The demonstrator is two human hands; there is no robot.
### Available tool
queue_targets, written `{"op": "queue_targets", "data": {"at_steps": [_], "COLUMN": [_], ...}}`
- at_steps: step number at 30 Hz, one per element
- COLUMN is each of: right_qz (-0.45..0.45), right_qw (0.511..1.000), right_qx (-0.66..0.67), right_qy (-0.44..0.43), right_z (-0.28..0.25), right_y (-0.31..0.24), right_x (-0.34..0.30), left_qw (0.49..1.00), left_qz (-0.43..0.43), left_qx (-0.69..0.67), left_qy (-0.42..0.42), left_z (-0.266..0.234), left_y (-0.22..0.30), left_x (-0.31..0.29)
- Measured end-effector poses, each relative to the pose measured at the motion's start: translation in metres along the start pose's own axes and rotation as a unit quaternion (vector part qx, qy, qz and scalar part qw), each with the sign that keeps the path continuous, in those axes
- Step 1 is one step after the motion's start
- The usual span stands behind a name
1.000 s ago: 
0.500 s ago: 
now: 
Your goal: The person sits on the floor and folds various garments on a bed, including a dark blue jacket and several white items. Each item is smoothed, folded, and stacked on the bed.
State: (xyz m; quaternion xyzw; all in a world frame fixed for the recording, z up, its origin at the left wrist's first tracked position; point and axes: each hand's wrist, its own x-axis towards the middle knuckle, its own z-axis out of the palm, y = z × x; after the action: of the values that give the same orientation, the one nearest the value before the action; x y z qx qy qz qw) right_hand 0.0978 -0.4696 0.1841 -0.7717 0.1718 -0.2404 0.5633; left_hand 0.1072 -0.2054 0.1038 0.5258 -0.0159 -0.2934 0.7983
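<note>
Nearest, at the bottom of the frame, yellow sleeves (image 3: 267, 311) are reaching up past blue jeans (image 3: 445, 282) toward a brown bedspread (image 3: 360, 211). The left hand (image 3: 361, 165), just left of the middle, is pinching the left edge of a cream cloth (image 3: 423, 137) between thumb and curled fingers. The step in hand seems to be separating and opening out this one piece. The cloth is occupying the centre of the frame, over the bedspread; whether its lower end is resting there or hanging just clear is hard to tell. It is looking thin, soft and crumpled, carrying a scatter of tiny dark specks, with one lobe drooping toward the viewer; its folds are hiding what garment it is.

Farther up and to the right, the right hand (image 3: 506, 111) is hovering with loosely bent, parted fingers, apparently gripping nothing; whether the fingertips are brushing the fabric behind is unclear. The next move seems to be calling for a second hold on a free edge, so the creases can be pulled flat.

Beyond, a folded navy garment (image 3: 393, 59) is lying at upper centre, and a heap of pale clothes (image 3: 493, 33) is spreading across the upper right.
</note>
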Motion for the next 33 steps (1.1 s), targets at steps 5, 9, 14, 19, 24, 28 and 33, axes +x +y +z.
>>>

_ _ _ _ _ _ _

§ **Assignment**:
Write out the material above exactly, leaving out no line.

§ **Solution for this problem**:
The demonstrator is two human hands; there is no robot.
### Available tool
queue_targets, written `{"op": "queue_targets", "data": {"at_steps": [_], "COLUMN": [_], ...}}`
- at_steps: step number at 30 Hz, one per element
- COLUMN is each of: right_qz (-0.45..0.45), right_qw (0.511..1.000), right_qx (-0.66..0.67), right_qy (-0.44..0.43), right_z (-0.28..0.25), right_y (-0.31..0.24), right_x (-0.34..0.30), left_qw (0.49..1.00), left_qz (-0.43..0.43), left_qx (-0.69..0.67), left_qy (-0.42..0.42), left_z (-0.266..0.234), left_y (-0.22..0.30), left_x (-0.31..0.29)
- Measured end-effector poses, each relative to the pose measured at the motion's start: translation in metres along the start pose's own axes and rotation as a unit quaternion (vector part qx, qy, qz and scalar part qw), each with the sign that keeps the path continuous, in those axes
- Step 1 is one step after the motion's start
- The usual span stands behind a name
1.000 s ago: 
0.500 s ago: 
now: 
Your goal: The person sits on the floor and folds various garments on a bed, including a dark blue jacket and several white items. Each item is smoothed, folded, and stacked on the bed.
State: (xyz m; quaternion xyzw; all in a world frame fixed for the recording, z up, its origin at the left wrist's first tracked position; point and axes: each hand's wrist, its own x-axis towards the middle knuckle, its own z-axis out of the palm, y = z × x; after the action: of the values that give the same orientation, the one nearest the value before the action; x y z qx qy qz qw) right_hand 0.0978 -0.4696 0.1841 -0.7717 0.1718 -0.2404 0.5633; left_hand 0.1072 -0.2054 0.1038 0.5258 -0.0159 -0.2934 0.7983
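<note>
Nearest, at the bottom of the frame, yellow sleeves (image 3: 267, 311) are reaching up past blue jeans (image 3: 445, 282) toward a brown bedspread (image 3: 360, 211). The left hand (image 3: 361, 165), just left of the middle, is pinching the left edge of a cream cloth (image 3: 423, 137) between thumb and curled fingers. The step in hand seems to be separating and opening out this one piece. The cloth is occupying the centre of the frame, over the bedspread; whether its lower end is resting there or hanging just clear is hard to tell. It is looking thin, soft and crumpled, carrying a scatter of tiny dark specks, with one lobe drooping toward the viewer; its folds are hiding what garment it is.

Farther up and to the right, the right hand (image 3: 506, 111) is hovering with loosely bent, parted fingers, apparently gripping nothing; whether the fingertips are brushing the fabric behind is unclear. The next move seems to be calling for a second hold on a free edge, so the creases can be pulled flat.

Beyond, a folded navy garment (image 3: 393, 59) is lying at upper centre, and a heap of pale clothes (image 3: 493, 33) is spreading across the upper right.
</note>
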Motion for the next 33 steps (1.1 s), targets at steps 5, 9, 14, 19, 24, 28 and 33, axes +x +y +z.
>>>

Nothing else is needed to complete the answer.